# Wiring question, turnouts



## Davidfd85 (Jul 4, 2011)

This is HO Atlas track, Peco turnouts in a small switching area on the layout I'm building. It is DCC and the turnouts are all Caboose manual controlled. I want to put power to just this section and am not sure where to put the power drop (prefer) or drops. 
Thanks for any help.


----------



## DonR (Oct 18, 2012)

David

Peco Insulfrog turnouts power route. With that in mind, the way you use
this section may determine how many drops.

If you want power on all tracks all the time this is what It appears you need:

Both R & L rails just left of the left three way turnout.
R rail only Right of that turnout on middle track. R rail only right of middle turnouts. (3 way?)
R rail only right of left 3 way on upper track. R only beyond both middle
turnouts.
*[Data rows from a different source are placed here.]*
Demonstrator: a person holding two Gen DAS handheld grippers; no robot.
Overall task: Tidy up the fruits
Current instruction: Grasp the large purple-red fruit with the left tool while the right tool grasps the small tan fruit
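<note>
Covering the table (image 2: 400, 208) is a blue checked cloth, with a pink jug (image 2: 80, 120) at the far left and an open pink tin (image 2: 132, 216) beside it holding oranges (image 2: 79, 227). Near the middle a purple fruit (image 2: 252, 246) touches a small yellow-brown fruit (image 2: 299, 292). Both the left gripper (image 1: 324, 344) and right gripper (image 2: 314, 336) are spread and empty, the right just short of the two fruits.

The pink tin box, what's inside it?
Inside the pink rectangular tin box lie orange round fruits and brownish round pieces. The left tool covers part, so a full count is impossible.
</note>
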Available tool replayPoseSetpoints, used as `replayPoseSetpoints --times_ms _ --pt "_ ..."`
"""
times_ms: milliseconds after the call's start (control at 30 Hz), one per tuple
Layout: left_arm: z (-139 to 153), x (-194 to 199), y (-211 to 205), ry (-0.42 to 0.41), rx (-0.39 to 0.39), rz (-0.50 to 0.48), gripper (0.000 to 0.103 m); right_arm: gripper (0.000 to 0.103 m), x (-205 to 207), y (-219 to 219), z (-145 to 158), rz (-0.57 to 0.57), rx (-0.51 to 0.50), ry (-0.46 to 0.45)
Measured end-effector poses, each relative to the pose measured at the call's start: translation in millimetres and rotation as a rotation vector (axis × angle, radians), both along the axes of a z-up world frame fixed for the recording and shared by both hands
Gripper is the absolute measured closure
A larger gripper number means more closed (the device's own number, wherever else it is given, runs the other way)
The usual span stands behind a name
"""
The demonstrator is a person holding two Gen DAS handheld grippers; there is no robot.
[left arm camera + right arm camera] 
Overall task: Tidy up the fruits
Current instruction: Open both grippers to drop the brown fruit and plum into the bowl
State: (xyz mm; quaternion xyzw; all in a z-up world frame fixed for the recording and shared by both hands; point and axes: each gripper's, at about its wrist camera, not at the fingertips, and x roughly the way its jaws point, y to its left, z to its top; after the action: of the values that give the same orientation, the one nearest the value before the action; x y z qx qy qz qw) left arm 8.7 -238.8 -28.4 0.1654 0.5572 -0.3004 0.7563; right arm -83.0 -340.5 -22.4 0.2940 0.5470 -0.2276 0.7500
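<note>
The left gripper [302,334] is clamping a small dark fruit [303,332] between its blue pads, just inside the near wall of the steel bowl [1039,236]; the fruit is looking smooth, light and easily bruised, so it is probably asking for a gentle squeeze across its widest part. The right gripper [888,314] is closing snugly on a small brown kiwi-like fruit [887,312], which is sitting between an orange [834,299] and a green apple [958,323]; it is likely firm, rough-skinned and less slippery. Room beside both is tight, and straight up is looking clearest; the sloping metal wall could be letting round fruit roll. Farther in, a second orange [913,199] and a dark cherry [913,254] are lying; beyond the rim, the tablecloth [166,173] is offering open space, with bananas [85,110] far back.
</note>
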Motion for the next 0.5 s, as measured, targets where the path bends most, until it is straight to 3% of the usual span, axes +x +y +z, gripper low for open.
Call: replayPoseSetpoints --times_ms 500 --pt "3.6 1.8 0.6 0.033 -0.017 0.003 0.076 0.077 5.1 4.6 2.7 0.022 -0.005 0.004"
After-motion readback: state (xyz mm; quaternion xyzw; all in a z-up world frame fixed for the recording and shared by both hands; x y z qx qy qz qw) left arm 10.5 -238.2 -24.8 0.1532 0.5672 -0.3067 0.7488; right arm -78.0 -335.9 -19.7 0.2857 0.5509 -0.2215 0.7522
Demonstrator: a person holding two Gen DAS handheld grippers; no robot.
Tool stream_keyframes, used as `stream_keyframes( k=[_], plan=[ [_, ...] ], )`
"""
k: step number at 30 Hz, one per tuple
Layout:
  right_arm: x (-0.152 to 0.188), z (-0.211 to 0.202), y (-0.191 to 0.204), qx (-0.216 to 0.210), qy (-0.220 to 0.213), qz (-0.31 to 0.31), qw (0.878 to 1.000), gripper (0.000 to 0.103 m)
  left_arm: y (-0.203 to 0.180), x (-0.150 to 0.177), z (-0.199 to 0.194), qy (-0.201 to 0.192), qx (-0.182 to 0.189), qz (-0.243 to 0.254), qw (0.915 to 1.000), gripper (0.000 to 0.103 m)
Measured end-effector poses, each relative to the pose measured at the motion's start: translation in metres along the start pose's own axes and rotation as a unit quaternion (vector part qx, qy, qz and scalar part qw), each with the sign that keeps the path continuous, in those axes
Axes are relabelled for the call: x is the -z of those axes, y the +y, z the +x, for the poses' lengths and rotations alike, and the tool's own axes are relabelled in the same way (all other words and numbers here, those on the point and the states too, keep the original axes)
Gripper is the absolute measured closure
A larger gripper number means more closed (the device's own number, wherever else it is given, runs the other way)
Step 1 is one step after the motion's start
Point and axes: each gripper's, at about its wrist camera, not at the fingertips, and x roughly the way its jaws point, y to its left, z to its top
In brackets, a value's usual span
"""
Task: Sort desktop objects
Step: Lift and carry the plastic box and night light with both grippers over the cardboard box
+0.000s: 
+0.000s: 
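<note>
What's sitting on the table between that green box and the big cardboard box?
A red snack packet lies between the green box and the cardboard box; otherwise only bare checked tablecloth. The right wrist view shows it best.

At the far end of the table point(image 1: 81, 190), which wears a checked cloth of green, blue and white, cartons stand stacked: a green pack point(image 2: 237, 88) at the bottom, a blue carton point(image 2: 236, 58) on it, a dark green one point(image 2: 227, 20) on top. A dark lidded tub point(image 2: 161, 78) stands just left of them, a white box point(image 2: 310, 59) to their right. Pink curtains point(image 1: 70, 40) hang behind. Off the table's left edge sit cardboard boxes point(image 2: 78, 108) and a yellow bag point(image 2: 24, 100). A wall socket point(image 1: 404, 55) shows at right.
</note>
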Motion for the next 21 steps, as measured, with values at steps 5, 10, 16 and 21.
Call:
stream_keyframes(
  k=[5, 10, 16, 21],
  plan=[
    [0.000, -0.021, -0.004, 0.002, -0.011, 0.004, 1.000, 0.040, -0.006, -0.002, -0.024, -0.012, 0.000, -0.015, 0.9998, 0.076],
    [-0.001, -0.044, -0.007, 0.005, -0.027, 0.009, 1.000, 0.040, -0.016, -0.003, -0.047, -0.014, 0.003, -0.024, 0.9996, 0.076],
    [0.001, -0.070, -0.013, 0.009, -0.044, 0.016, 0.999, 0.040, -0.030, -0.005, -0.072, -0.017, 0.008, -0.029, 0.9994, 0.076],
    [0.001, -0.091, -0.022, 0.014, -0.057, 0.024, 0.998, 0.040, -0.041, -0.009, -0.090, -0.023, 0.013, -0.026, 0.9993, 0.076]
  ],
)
R rail only beyond right 3 way.
L rail only right of Left 3 way on lower track L rail only right of middle turnouts.

Keep in mind that the straight rail with the movable points will go dead
when set to diverge, and curve rail of movable points will go dead
when set to straight.

Happy soldering. 

Don


----------



## Davidfd85 (Jul 4, 2011)

Ok let me see if I have this right. The red and green dots are solder points and I added some more information just in case.


----------



## wingnut163 (Jan 3, 2013)

with DCC why do you need insulated spots??


----------



## Southern (Nov 17, 2008)

wingnut163 said:


> with DCC why do you need insulated spots??


it is a lot easier to trouble shoot small blocks than it is the whole railroad.
I use peco, and I put a power drop at each of the out going tracks.


----------



## DonR (Oct 18, 2012)

Southern

We both missed marking for drops on the MIDDLE track to the right of the 
left 3 way. Both rails would need a drop, I think. 
I am assuming, since I have not used the
Peco 3 way, that it interrupts power to both rails.

On your draft the lower track needs drops on the L rail.

Don


----------



## Southern (Nov 17, 2008)

This is where I would put them.


----------



## DonR (Oct 18, 2012)

Yep, think that will keep the lights on.

Sure a lotta drops in so small an area.

But, you gotta do what you gotta do.

Don


----------



## Davidfd85 (Jul 4, 2011)

Thank you Gentlemen, my work for this weekend is now set.

David


----------